En effet, le musée renferme 70 pièces uniques, des fossiles qui racontent l’histoire du changement climatique. « Ce site était une mer, puis devenu avec le temps une terre, puis une forêt pluviale et aujourd’hui un désert. Ce musée renferme des fossiles qui remontent à différentes époques historiques, de même que des illustrations expliquant les différentes étapes de l’évolution de la vie sur terre », sou­ligne Dr Sameh.

Des dizaines d’espèces ont été identifiées à Wadi Al-Hitane. A part les poissons, les requins, les raies, les crabes, les tortues, les crocodiles, les serpents de mer, et bien sûr les baleines, aussi des herbiers, mangroves, des mollusques et des oursins ont été identifiés. Des fossiles de deux espèces de vache de mer, les ancêtres des dugongs modernes, ont de même été trouvées sur le site.

Le Musée des fossiles a été complètement financé par les Italiens, qui ont payé les constructions, les aménagements intérieurs et les équipements nécessaires pour préparer les fossiles rares.

Selon Israa Saber, jeune géologue et la seule femme dans le groupe de travail, elle a passé avec ses collègues 15 mois de travail dur afin de préparer les fossiles exposés dans le musée. « Sur les 200 km2 de Wadi Al-Hitane, le groupe de travail a identifié 1 500 sites qui renferment des fossiles de baleines, dont certains méritent d’être exposés dans le musée à ciel ouvert », indique Israa Saber.

En harmonie avec le paysage

En fait, la réserve de Wadi Al-Hitane est divi­sée en trois zones, la zone (A) où les camions peuvent passer et les voitures peuvent station­ner, la Zone (B) où se trouvent le musée et des constructions installées en harmonie avec le paysage et la Zone (C) où se trouve le musée en plein air, des fossiles se trouvent partout.

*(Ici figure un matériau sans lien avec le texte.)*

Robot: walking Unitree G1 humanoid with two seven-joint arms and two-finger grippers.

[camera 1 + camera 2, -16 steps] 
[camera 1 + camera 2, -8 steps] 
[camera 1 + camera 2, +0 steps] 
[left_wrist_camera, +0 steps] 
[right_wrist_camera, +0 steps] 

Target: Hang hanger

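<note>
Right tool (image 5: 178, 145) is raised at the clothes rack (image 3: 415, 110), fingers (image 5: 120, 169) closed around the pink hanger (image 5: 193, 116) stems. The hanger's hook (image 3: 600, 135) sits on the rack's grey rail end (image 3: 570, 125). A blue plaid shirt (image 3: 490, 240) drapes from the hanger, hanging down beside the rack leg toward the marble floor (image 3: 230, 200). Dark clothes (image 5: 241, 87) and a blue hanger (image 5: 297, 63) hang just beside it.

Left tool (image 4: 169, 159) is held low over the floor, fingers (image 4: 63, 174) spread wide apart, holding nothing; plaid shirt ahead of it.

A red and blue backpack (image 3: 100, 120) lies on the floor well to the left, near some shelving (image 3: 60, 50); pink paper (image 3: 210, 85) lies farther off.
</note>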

Le musée est construit de matériaux naturels d’une couleur pareille aux dunes de sable de la région, une rampe mène à son unique salle, sou­terraine, avec un plafond en forme de dômes. Le musée est un chef-d’oeuvre qui respecte l’envi­ronnement et reflète les tendances de son archi­tecte Gabriel Mikhaël, un activiste environne­mental et un amateur de la nature.

« En dessinant ce musée, j’ai pris soin de ne pas nuire à ce paysage magnifique. Pour les travaux de construction, nous avons utilisé des matériaux naturels et nous avons eu recours à une main-d’oeuvre égyptienne expérimentée », raconte Gaby, comme tout le monde le nomme. Il a eu recours aux dômes afin de fournir une sorte de climatisation naturelle contre la chaleur en été et aussi pour laisser passer la lumière du soleil.

Selon Gaby, les conditions de travail étaient assez dures, surtout pour transférer les maté­riaux de construction à dos d’ânes car les camions sont interdits sur le site.

« Avec ce musée on passe du concept de la protection de la nature à celui de sa conserva­tion. Il est basé sur le fait de profiter économi­quement des ressources naturelles tout en res­pectant l’environnement », commente le ministre de l’Environnement, Khaled Fahmi. Il ajoute que le gouvernorat du Fayoum a des potentiels incomparables en ce qui concerne le tourisme écologique. C’est pourquoi le minis­tère envisage la formation d’un conseil pour la gestion de la réserve de Wadi Al-Hitane.